No Ubuntu/Debian, execute:
sudo apt update
sudo apt install libmaxminddb0 libmaxminddb-dev mmdb-bin apache2-dev
git clone https://github.com/maxmind/mod_maxminddb.git
cd mod_maxminddb
sudo apxs -i -a -c mod_maxminddb.c
No CentOS/RHEL, execute:
sudo yum install epel-release
sudo yum install libmaxminddb libmaxminddb-devel mmdb-bin httpd-devel
git clone https://github.com/maxmind/mod_maxminddb.git
cd mod_maxminddb
sudo apxs -i -a -c mod_maxminddb.c
Baixe o banco de dados MaxMind GeoIP
MaxMind fornece um banco de dados GeoLite2 gratuito que podemos usar para determinar o país com base em endereços IP.
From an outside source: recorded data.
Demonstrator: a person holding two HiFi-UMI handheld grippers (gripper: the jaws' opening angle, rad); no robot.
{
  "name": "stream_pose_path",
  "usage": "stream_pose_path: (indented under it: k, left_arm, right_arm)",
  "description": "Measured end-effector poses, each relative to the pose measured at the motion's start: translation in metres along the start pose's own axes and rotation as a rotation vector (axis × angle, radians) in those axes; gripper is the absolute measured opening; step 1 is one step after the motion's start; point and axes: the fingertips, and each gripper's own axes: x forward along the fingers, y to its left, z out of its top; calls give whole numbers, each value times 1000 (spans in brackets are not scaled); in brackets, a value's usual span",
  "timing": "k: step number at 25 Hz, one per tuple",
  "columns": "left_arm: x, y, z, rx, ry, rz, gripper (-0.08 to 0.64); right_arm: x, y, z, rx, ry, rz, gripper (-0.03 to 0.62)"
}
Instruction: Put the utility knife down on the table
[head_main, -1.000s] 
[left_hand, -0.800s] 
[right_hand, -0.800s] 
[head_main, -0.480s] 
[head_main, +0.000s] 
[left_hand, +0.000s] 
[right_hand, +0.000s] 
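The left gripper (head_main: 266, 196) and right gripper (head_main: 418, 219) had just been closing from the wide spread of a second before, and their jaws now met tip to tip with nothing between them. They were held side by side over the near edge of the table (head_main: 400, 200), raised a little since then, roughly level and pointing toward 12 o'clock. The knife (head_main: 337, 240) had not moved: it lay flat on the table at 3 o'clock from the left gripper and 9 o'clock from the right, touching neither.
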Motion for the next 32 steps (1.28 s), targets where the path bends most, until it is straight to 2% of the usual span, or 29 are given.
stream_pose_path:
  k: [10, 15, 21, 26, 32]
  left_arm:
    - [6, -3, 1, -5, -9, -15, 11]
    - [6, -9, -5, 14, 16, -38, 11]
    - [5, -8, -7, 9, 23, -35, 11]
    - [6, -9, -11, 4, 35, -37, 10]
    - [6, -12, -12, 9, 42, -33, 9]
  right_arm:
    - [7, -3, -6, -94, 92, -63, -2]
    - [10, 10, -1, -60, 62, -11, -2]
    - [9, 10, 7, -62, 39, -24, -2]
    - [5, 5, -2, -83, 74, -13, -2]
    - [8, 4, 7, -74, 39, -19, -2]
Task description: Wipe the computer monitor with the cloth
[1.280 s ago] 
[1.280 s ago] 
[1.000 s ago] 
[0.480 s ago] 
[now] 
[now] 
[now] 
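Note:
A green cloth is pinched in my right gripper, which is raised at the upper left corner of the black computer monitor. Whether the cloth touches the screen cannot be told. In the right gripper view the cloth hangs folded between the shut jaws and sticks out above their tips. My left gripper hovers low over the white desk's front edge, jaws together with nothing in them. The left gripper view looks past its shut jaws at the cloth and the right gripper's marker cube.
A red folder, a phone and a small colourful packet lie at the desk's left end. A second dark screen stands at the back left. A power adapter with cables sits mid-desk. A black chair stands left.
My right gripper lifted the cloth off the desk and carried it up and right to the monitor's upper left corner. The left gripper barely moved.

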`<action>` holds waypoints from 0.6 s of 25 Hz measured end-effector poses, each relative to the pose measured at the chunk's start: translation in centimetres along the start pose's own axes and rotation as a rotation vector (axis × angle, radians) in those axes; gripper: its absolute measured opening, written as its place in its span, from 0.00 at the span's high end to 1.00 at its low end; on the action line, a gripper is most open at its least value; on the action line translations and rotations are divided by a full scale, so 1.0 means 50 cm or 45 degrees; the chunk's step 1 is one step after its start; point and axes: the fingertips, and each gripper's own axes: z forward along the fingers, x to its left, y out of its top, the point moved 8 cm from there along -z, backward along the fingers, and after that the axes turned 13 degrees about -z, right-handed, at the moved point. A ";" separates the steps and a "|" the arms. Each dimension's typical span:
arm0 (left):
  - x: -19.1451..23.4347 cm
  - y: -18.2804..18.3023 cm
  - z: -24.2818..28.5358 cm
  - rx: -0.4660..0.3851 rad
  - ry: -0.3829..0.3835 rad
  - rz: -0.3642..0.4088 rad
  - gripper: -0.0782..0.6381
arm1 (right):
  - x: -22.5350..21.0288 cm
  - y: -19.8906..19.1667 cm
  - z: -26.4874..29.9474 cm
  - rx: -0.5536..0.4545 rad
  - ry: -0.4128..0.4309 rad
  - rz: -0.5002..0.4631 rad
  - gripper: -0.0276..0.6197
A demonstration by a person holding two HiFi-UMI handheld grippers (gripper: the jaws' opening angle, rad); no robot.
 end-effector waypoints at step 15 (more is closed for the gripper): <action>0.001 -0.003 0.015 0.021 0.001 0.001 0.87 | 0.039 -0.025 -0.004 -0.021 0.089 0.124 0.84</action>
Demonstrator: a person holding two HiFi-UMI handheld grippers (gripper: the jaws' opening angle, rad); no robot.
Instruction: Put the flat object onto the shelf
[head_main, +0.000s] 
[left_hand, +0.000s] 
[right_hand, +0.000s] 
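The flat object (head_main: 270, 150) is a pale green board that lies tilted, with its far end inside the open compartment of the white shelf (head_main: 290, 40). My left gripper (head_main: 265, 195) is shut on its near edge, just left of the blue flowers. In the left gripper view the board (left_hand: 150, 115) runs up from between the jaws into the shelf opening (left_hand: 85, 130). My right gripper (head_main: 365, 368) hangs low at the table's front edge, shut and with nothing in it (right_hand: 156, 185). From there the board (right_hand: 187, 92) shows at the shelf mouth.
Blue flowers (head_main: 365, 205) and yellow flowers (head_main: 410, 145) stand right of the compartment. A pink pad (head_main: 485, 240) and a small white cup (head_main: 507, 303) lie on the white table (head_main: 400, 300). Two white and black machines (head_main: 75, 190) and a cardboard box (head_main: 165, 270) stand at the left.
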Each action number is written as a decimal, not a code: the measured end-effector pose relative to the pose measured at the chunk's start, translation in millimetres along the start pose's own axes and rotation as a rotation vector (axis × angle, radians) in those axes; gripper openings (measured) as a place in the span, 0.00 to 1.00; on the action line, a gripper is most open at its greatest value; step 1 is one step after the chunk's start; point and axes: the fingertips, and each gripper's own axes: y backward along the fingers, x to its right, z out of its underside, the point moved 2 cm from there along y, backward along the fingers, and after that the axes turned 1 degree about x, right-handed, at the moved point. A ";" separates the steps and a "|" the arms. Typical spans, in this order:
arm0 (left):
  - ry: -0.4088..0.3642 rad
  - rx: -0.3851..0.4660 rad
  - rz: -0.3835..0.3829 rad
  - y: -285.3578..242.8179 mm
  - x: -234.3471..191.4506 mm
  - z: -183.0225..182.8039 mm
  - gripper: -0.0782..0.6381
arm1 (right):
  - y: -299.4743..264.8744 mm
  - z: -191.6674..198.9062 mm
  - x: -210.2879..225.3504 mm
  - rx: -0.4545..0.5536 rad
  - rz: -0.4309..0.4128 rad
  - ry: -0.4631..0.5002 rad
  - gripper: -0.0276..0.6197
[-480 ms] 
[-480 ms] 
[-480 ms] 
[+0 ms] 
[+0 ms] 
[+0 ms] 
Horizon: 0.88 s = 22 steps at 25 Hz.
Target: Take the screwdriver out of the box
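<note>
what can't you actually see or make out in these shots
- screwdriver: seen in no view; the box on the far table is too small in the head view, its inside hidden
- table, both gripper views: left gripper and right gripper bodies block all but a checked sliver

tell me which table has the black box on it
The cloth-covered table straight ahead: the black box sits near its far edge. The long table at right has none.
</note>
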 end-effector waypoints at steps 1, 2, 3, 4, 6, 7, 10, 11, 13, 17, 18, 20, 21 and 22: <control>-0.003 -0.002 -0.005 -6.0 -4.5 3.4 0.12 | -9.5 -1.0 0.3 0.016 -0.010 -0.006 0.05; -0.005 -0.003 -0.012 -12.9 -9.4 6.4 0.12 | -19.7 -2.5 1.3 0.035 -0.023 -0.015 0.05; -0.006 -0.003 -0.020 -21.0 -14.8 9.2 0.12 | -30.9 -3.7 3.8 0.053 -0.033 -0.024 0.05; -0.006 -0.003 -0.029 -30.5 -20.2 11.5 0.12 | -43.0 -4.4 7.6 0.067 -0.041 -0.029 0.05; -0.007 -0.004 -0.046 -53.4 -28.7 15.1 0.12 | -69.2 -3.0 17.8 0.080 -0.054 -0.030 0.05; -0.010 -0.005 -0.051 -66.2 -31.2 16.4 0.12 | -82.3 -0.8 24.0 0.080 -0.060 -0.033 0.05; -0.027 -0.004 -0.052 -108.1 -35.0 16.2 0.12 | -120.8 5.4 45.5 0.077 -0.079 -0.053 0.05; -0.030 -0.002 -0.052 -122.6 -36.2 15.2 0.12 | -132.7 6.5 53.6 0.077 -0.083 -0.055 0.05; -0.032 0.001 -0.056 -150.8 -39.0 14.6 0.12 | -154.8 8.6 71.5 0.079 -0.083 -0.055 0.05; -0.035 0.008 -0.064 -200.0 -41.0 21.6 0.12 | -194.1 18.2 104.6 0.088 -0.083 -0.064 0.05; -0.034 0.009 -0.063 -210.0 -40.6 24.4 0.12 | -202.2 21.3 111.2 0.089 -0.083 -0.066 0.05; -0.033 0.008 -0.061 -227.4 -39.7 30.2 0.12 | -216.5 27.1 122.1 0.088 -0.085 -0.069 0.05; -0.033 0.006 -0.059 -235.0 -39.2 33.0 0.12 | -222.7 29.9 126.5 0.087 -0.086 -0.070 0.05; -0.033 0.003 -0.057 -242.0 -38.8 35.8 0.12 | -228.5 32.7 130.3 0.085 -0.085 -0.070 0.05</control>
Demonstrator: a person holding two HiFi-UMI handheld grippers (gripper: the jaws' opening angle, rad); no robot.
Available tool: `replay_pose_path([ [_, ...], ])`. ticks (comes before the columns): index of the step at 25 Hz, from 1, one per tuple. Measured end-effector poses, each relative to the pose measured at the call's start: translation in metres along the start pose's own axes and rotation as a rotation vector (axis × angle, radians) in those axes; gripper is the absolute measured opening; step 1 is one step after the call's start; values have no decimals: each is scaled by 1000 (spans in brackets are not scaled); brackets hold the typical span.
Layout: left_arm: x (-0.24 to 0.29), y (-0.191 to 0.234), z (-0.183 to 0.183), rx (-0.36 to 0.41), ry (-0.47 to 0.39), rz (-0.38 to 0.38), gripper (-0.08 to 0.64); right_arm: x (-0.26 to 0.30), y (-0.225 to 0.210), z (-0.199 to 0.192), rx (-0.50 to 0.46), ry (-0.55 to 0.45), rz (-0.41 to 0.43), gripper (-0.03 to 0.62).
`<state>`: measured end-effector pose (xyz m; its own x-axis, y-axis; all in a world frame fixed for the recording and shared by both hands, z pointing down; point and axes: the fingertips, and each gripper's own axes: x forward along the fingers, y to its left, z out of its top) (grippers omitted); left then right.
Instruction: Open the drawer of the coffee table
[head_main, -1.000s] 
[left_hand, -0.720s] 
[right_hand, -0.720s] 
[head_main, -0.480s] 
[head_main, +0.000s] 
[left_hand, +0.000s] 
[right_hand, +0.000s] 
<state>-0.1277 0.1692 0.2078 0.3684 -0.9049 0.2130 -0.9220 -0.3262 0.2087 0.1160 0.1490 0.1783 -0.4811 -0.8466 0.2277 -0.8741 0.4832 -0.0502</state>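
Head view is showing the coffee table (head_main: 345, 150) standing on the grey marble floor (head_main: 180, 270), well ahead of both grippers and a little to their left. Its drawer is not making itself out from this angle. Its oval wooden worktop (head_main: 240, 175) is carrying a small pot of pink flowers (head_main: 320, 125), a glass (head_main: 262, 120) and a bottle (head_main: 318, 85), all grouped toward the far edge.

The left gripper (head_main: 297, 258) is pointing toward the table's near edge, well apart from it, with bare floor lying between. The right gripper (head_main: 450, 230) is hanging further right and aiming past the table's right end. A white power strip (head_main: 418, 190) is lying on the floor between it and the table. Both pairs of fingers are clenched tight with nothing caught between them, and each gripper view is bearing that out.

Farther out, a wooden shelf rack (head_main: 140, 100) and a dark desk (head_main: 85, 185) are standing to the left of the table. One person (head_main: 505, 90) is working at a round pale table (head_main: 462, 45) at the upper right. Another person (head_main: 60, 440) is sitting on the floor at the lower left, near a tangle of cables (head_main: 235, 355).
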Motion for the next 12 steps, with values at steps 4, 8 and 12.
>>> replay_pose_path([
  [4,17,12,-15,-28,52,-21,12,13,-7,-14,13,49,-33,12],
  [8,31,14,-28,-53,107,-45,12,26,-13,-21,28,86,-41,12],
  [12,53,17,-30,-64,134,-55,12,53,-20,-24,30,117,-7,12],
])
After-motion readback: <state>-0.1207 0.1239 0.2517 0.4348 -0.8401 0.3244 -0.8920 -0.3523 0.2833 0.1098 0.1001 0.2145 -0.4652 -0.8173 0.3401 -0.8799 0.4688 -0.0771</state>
tar -xvzf GeoLite2-Country.tar.gz
sudo mkdir -p /usr/share/GeoIP
sudo mv GeoLite2-Country.mmdb /usr/share/GeoIP/
Configure o Apache para usar mod_maxminddb
Agora, precisamos dizer ao Apache para usar o módulo mod_maxminddb
e o banco de dados GeoIP.
sudo nano /etc/apache2/apache2.conf # On Ubuntu/Debian
sudo nano /etc/httpd/conf/httpd.conf # On CentOS/RHEL
Adicione a seguinte configuração para ativar mod_maxminddb
e especifique o caminho para o banco de dados GeoIP:
<IfModule mod_maxminddb.c>
MaxMindDBEnable On
MaxMindDBFile COUNTRY_DB /usr/share/GeoIP/GeoLite2-Country.mmdb
MaxMindDBEnv MM_COUNTRY_CODE COUNTRY_DB/country/iso_code
</IfModule>
Adicione controle de acesso com base no país
Agora que o módulo está configurado, você pode usá-lo para bloquear ou permitir o acesso com base no país do visitante. Por exemplo, para bloquear o acesso de usuários na China (CN) e na Rússia (RU), use esta configuração em seu arquivo de host virtual Apache:
<Directory /var/www/html>
SetEnvIf MM_COUNTRY_CODE CN BlockCountry
SetEnvIf MM_COUNTRY_CODE RU BlockCountry
Require all granted
Require not env BlockCountry
</Directory>
Após adicionar as novas configurações, reinicie o Apache para aplicar as alterações:
sudo systemctl restart apache2 # On Ubuntu/Debian
sudo systemctl restart httpd # On CentOS/RHEL
Para confirmar se o módulo está instalado corretamente, você pode verificar se mod_maxminddb
está carregado no Apache:
apachectl -M | grep maxminddb
Se estiver carregado corretamente, você verá uma saída semelhante a:
maxminddb_module (shared)
Conclusão
Controlar o acesso ao seu site é um aspecto essencial do gerenciamento da segurança e funcionalidade do seu servidor web. Os recursos de controle de acesso do Apache permitem permitir ou negar acesso com base em endereços IP, nomes de host ou até mesmo localização geográfica.
Esteja você bloqueando bots, restringindo recursos internos ou protegendo seu site de usuários não autorizados, o Apache torna simples e eficaz a implementação desses controles.